One of the most critical discussions in this respect is that which takes up most of Scene II between two RAMC doctors. One, Lieutenant Wilson, was a friend of Jack Christopher’s in London. He does not share the intellectual bent of Christopher, but is the rival for Muriel’s affections. The older doctor, Sergeant Blake, represents the establishment view of the war and its casualties. Christopher has been badly wounded by a bullet in the arm, but Blake suspects him of malingering:

Ltnt Wilson: Don’t be so gloomy, the army isn’t what it was I know, but they are decent fellows for all that.

Sgnt Blake: Weaklings! The sooner they are killed off the better. War is a time for reducing the surplus population. Just look at the cases we are getting now, not a quarter of them surgical, its all either trench feet or rheumatism or shellshock and that sort of malingering cattle.

Ltnt Wilson: I don’t see why a man with broken nerves shouldn’t be treated with as much sympathy as a man with broken bones.

Sgnt Blake: Broken bones don’t need sympathy they need surgery. Nerves? All imagination. They never taught you anything about shellshock at college I’ll be bound.

Ltnt Wilson: Perhaps not. There wasn’t a war on then.

(Scene II).

This is an extremely surprising statement, especially one being produced by the army itself. Critically, the speech by Wilson emphatically states that shellshock ought to be treated. Furthermore it ought to be treated with sympathy, suggesting therapy rather than physical solutions. The army by this time had already prohibited the use of the word "shellshock" and insisted on the more technical sounding "neurasthenia". It is interesting that within the play it is a term used by not only by the soldiers in the Aldershot base, (including some who had not seen active service), but also must be familiar to the civilian audience. There is a lecturing note in this speech; the comedic figure of the sadistic sergeant almost entirely displaced by the message of the younger officer. The traditional discourses of the war are completely subverted; there is acknowledgement that shellshock causes as much mental as physical damage, and furthermore that it is an understandable conditiondeserving treatment.
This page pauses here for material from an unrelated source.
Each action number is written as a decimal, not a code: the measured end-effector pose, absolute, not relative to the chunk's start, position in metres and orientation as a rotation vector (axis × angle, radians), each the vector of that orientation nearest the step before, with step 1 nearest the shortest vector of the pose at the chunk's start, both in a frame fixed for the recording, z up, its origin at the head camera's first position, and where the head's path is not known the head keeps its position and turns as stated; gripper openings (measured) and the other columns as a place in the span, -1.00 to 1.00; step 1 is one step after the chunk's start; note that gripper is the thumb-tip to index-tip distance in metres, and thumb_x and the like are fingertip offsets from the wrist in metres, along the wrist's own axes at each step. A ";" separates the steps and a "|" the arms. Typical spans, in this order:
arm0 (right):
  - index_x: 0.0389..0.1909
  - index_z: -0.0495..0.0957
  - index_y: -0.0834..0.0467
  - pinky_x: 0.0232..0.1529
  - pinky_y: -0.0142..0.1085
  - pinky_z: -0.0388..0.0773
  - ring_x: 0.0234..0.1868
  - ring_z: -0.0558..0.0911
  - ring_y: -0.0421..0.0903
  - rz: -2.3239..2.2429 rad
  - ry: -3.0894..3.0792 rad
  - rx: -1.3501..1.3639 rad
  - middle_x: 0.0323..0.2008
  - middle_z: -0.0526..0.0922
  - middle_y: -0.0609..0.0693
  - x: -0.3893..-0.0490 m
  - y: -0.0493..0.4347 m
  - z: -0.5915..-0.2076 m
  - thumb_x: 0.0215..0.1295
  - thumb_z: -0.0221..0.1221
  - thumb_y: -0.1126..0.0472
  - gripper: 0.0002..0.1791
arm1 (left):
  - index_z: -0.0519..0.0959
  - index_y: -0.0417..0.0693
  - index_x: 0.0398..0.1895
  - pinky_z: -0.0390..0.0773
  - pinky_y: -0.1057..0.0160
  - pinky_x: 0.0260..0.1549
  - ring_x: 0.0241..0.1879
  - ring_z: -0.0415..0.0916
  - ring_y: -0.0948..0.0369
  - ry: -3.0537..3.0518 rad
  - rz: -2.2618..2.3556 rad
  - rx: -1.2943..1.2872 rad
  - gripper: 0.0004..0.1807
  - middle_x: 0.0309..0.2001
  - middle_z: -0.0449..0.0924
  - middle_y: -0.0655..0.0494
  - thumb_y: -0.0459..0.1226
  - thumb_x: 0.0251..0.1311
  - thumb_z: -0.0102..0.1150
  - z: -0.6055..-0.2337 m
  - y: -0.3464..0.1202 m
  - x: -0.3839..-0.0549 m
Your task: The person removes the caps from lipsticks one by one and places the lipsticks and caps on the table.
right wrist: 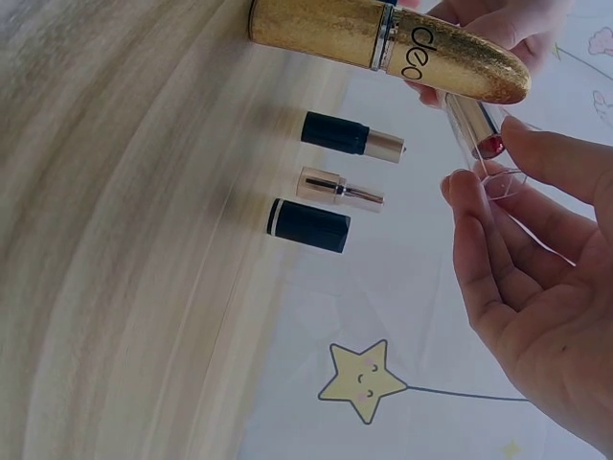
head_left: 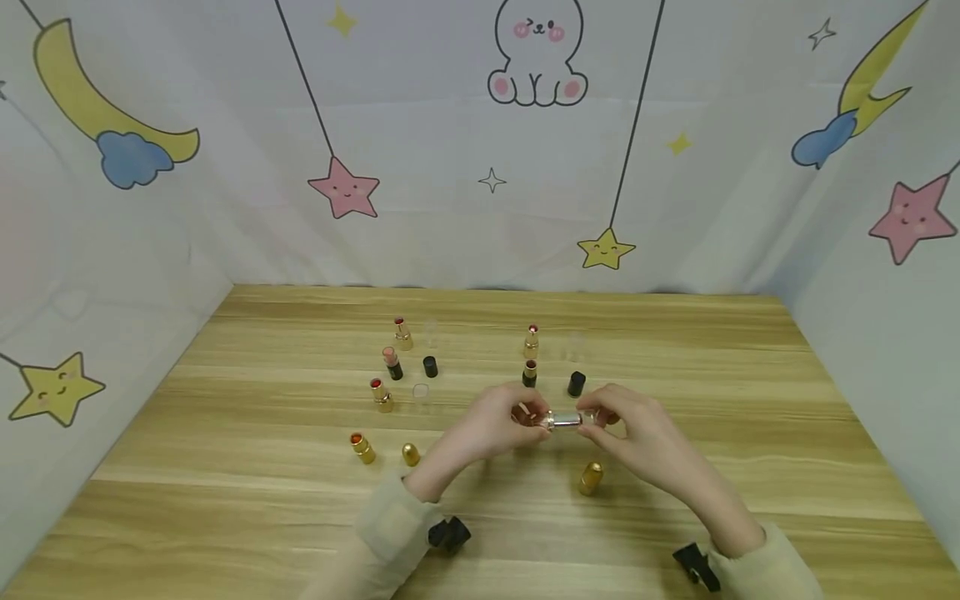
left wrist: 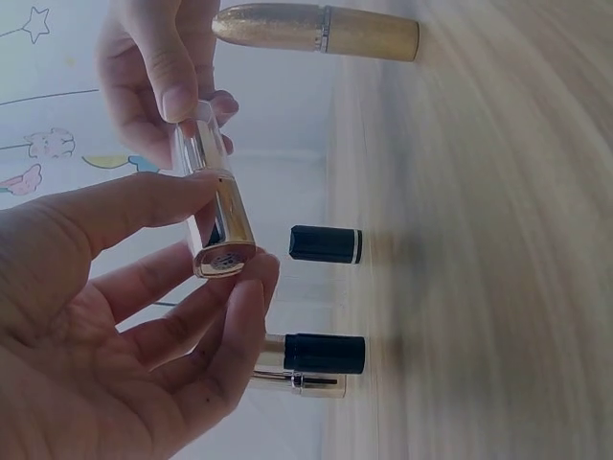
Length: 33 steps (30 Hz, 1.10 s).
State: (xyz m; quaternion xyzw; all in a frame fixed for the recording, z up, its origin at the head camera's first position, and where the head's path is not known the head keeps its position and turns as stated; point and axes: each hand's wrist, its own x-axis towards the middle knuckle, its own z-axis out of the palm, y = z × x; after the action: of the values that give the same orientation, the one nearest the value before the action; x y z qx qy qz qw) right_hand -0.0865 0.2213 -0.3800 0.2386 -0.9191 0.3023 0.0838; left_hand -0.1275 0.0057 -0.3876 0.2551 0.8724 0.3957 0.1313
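Above the middle of the table, a lipstick (head_left: 564, 420) with a shiny gold base and a dark red tip lies level between both hands. My left hand (head_left: 498, 425) pinches its base (left wrist: 230, 216) between thumb and fingers. From the other end my right hand (head_left: 641, 427) pinches a clear cap (right wrist: 502, 182), which surrounds the red tip (right wrist: 489, 148). Below the hands stands a capped gold lipstick (head_left: 591, 478), upright on the table. Behind them are an uncapped black-based lipstick (head_left: 529, 375), a gold-based lipstick (head_left: 532, 343) and a black cap (head_left: 576, 384).
Toward the left stand several uncapped lipsticks (head_left: 381, 397) in a column. Beside them are a black cap (head_left: 430, 367), a gold cap (head_left: 410, 454) and a faint clear cap (head_left: 421, 392). A printed curtain (head_left: 450, 233) hangs along the back edge of the wooden table (head_left: 247, 517).
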 end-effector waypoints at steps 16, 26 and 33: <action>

This sort of displacement appears throughout the play. The romantic plot is entirely secondary to the wartime drama, and all of it is riddled with the soldiers’ need to convey the "real" circumstances of the war. There is a surprising amount of bitterness and resentment implicit in the play, and supplementing this is the fact that the enemy is not the Germans, but the officious and ignorant generals from home. Even the traditional cheerful cockney Tommy is harshly depicted, much of the humour he delivers being clumsy or overtly aggressive. Towards the play’s closure, Christopher finds him stranded in a shellhole and says "Tommy, fancy meeting you here. I thought you were dead.", to which Tompkins replies "No, I ain’t dead. I’m damned.". It is difficult to see any amusement in this interchange. Although there are noticeably no casualties in the play, it is surprising to find such an overtly critical narrative being performed within an army camp full of new recruits.